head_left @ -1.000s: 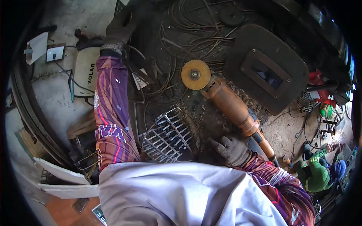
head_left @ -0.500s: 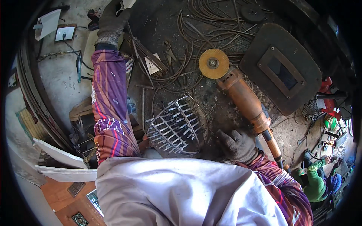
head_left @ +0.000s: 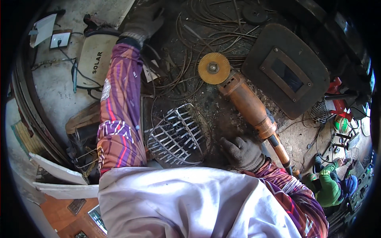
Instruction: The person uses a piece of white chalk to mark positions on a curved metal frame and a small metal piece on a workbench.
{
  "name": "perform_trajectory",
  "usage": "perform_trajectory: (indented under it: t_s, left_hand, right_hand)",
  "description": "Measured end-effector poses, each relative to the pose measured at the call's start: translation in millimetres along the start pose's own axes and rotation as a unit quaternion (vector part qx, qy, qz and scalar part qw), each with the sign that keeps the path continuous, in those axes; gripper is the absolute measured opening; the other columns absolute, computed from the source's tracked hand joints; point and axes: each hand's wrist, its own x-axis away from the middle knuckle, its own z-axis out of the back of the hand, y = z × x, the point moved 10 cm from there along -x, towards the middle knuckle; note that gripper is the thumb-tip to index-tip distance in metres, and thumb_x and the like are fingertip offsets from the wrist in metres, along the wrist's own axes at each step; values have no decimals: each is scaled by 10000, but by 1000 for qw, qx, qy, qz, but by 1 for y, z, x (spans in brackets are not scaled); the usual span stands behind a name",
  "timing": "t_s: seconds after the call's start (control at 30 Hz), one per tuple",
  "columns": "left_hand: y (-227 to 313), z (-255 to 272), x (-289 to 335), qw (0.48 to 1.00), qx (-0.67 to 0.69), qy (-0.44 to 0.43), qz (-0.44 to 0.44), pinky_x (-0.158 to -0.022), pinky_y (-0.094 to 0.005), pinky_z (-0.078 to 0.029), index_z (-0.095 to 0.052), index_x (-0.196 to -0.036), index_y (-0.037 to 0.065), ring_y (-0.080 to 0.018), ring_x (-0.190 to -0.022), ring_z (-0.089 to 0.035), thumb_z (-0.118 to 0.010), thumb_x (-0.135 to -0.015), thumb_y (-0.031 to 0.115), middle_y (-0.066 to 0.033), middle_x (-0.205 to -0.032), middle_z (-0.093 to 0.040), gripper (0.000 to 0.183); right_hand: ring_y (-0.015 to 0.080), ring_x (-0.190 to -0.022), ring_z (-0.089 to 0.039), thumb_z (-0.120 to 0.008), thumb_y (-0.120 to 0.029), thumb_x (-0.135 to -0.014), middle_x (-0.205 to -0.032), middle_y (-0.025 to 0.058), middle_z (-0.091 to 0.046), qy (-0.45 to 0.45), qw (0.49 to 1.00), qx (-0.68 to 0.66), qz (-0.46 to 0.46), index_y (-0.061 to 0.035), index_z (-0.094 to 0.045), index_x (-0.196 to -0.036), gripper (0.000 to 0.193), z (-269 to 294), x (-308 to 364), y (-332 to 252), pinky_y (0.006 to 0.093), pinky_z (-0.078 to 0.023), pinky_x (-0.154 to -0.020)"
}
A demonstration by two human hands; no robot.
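My left hand (head_left: pixel 143 27), in a dark knit glove, reaches to the far left side of the table. Its fingers look spread, though dark surroundings blur their tips; I see nothing held. My right hand (head_left: pixel 244 154), also gloved, rests on the table with fingers apart and slightly bent. Between it and my left forearm lies a rounded metal grille (head_left: pixel 176 135) of thin bars. Just beyond my right hand lies an orange-brown angle grinder (head_left: pixel 248 101) with a yellow disc (head_left: pixel 214 68) facing up. Pliers near my left forearm are dim.
A dark welding mask (head_left: pixel 285 71) lies right of the grinder. Coiled metal rods (head_left: pixel 222 35) and a round dark disc (head_left: pixel 254 14) cover the far side. A pale case (head_left: pixel 95 59) stands at left. A person in green (head_left: pixel 331 188) crouches at far right.
My left hand has moved right, away from the pale case, uncovering more of it. The view has shifted slightly. My right hand stays by the grinder.
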Motion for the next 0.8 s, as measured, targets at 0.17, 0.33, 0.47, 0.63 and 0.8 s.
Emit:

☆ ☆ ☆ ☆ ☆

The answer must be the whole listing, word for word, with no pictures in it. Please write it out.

> _RESPONSE FOR THIS EXERCISE_
head_left @ -1.000s: 
head_left @ -0.500s: 
head_left @ +0.000s: 
Instruction: The person uses a piece of white chalk to mark positions on a curved metal frame and a small metal piece on a workbench.
{
  "name": "perform_trajectory",
  "usage": "perform_trajectory: (indented under it: t_s, left_hand, right_hand)",
  "description": "Measured end-effector poses, each relative to the pose measured at the call's start: translation in millimetres along the start pose's own axes and rotation as a unit quaternion (vector part qx, qy, qz and scalar part qw), each with the sign that keeps the path continuous, in those axes; gripper is the absolute measured opening; the other columns absolute, computed from the source's tracked hand joints; point and axes: each hand's wrist, its own x-axis away from the middle knuckle, its own z-axis out of the back of the hand, y = z × x, the point moved 10 cm from there along -x, towards the middle knuckle; note that gripper is the thumb-tip to index-tip distance in metres, and thumb_x and the like are fingertip offsets from the wrist in metres, along the wrist's own axes at each step; values have no decimals: each is scaled by 10000, but by 1000 for qw, qx, qy, qz, but by 1 for y, z, x (spans in brackets are not scaled); the usual span stands behind a name",
  "timing": "t_s: seconds after the call's start (control at 30 Hz), one per tuple",
  "columns": "left_hand: y (-227 to 313), z (-255 to 272), x (-289 to 335), qw (0.48 to 1.00), qx (-0.67 to 0.69), qy (-0.44 to 0.43), qz (-0.44 to 0.44), pinky_x (-0.158 to -0.022), pinky_y (-0.094 to 0.005), pinky_z (-0.078 to 0.029), index_z (-0.095 to 0.052), index_x (-0.196 to -0.036), index_y (-0.037 to 0.065), ring_y (-0.080 to 0.018), ring_x (-0.190 to -0.022), ring_z (-0.089 to 0.035), thumb_z (-0.118 to 0.010), thumb_x (-0.135 to -0.015), thumb_y (-0.031 to 0.115), middle_y (-0.066 to 0.033), middle_x (-0.205 to -0.032), middle_z (-0.093 to 0.040), gripper (0.000 to 0.183); right_hand: ring_y (-0.015 to 0.080), ring_x (-0.190 to -0.022), ring_z (-0.089 to 0.039), thumb_z (-0.120 to 0.008), thumb_y (-0.120 to 0.029), thumb_x (-0.135 to -0.014), middle_x (-0.205 to -0.032), middle_y (-0.025 to 0.058), middle_z (-0.091 to 0.046), qy (-0.45 to 0.45), qw (0.49 to 1.00), qx (-0.68 to 0.66), qz (-0.46 to 0.46), index_y (-0.061 to 0.035), index_z (-0.094 to 0.045), index_x (-0.196 to -0.036), gripper (0.000 to 0.193), z (-269 to 294), x (-308 to 364), y (-332 to 252), pinky_y (0.006 to 0.093), pinky_z (-0.078 to 0.023), pinky_x (-0.154 to -0.020)"
}
A demonstration by two human hands; no robot.
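My left hand (head_left: pixel 143 27), in a dark knit glove, reaches to the far left side of the table. Its fingers look spread, though dark surroundings blur their tips; I see nothing held. My right hand (head_left: pixel 244 154), also gloved, rests on the table with fingers apart and slightly bent. Between it and my left forearm lies a rounded metal grille (head_left: pixel 176 135) of thin bars. Just beyond my right hand lies an orange-brown angle grinder (head_left: pixel 248 101) with a yellow disc (head_left: pixel 214 68) facing up. Pliers near my left forearm are dim.
A dark welding mask (head_left: pixel 285 71) lies right of the grinder. Coiled metal rods (head_left: pixel 222 35) and a round dark disc (head_left: pixel 254 14) cover the far side. A pale case (head_left: pixel 95 59) stands at left. A person in green (head_left: pixel 331 188) crouches at far right.
My left hand has moved right, away from the pale case, uncovering more of it. The view has shifted slightly. My right hand stays by the grinder.
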Motion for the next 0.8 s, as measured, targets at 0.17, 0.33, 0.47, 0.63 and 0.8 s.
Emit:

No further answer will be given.